▼▼▼

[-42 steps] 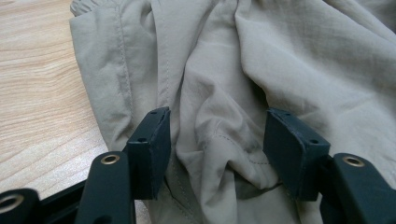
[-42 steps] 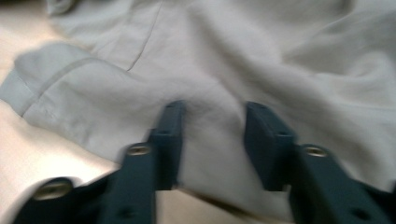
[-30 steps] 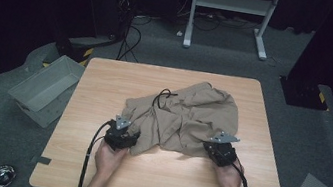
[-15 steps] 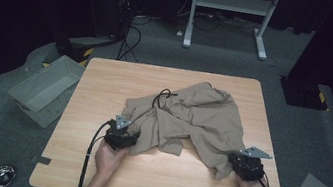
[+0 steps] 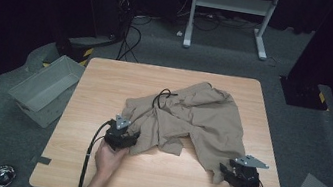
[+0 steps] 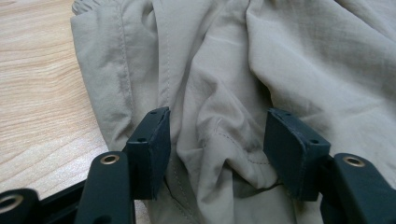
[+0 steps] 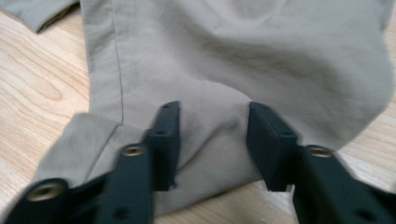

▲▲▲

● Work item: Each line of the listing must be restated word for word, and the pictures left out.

● Answer box:
[-42 steps] 
[-42 steps] 
[-30 steps] 
[-15 steps] 
[+0 steps] 
[+0 steps] 
[+0 steps] 

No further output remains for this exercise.